CHPC director Happy Sithole says the these companies are the only ones that responded to the request for proposals that was issued last year, after the request for information which elicited a larger number of responses.

"What we are doing is arranging the three in order of preference with the first being the top of the list. We will then go into negotiations with the preferred bidder over the value adds, such as technology transfer, training and skills development that were not part of the original tender specifications," he says.

Sithole says this will constitute phase 2 of the CHPC's development that is aimed to extend the computing power and infrastructure that was part of the initial development.

Phase 1, which as worth R10 million, consists of an IBM-installed high-speed e1350 computer cluster, with 160 nodes, with an aggregate processing power of 2.5 terraflops per second.

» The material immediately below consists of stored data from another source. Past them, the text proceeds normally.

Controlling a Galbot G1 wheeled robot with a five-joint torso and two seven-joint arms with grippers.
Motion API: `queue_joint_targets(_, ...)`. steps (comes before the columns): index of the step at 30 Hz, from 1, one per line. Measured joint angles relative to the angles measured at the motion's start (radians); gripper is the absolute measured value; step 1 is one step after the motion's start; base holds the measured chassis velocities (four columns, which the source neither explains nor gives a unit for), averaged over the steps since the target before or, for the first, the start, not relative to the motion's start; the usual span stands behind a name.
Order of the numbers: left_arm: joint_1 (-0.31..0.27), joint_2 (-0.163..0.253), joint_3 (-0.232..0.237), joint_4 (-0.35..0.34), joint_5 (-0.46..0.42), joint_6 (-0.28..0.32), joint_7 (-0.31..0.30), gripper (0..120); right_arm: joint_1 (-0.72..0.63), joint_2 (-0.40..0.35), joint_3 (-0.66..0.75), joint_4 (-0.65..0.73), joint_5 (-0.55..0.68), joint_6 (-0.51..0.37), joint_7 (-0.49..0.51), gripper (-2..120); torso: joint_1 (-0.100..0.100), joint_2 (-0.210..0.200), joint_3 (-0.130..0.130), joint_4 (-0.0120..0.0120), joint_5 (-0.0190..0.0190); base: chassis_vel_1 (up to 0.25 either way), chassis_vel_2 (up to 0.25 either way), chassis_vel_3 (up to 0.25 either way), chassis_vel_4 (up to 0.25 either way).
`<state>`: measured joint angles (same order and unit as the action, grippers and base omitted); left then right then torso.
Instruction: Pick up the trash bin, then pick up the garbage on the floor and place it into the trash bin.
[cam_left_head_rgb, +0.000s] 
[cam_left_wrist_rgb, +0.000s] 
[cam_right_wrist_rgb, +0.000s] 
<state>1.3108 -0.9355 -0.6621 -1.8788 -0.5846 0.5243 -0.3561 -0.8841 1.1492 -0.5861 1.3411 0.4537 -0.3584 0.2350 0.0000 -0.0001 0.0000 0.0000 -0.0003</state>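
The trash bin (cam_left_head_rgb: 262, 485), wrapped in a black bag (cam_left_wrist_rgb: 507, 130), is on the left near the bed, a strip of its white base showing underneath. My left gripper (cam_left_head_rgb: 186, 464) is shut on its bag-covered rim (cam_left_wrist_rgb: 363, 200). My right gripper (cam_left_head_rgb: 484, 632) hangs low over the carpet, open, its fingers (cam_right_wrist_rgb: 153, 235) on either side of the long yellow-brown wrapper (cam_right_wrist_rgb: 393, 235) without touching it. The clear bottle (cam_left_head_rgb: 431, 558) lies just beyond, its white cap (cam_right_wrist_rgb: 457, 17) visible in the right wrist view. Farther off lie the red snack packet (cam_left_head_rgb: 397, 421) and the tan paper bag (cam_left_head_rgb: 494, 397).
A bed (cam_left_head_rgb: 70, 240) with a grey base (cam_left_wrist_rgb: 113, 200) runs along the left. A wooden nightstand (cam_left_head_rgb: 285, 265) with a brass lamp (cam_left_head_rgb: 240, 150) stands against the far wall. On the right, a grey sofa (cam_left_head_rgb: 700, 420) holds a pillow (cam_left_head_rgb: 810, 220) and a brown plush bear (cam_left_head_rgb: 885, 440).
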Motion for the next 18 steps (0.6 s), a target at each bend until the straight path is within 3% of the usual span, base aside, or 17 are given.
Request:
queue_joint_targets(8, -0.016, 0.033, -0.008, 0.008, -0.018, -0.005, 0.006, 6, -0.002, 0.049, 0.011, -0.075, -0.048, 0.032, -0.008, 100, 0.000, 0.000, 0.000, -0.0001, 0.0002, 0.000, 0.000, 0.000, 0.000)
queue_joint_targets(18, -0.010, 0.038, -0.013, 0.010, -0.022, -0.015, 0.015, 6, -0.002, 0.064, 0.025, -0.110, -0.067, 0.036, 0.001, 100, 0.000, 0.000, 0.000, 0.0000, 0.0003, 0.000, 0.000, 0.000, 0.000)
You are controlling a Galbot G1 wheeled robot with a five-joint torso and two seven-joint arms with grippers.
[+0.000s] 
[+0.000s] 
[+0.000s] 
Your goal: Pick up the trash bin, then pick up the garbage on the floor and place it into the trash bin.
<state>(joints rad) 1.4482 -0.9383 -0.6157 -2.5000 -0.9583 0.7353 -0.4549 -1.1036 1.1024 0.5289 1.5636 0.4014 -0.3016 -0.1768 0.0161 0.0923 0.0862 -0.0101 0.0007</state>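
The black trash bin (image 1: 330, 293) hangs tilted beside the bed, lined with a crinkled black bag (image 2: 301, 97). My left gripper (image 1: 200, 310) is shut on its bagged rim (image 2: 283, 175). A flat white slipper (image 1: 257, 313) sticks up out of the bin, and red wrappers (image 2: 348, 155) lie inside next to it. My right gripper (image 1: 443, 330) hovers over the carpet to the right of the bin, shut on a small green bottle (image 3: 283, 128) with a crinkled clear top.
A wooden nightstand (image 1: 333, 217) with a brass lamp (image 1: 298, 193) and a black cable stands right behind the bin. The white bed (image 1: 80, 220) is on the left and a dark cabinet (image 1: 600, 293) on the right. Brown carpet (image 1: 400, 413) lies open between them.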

"Essentially, what we want is a system that can process faster than the 2.5 terraflops per second that we already have. The new system is what we call a hybrid system with cluster functionality," Sithole says.

Working the box

He says IBM's donation of a Blue Gene 14 terraflop computer, worth $2 million (about R16 million) should be operational towards the end of October.

"IBM donated the box and now we have to operationalise it. It also has a different architecture to what we have already installed," Sithole says.

He says the centre is collaborating with an Egyptian university that has bought a Blue Gene computer and it is in line with government's overall policy of collaborative research on the African continent.

Sithole says the number of research groups using the CHPC's facilities has grown to 10 with the four original flagship projects still running and that industry has shown considerable interest in participating.

"We have decided to allocate 30% of our capacity for industrial use and the rest will remain for academic purposes," he says.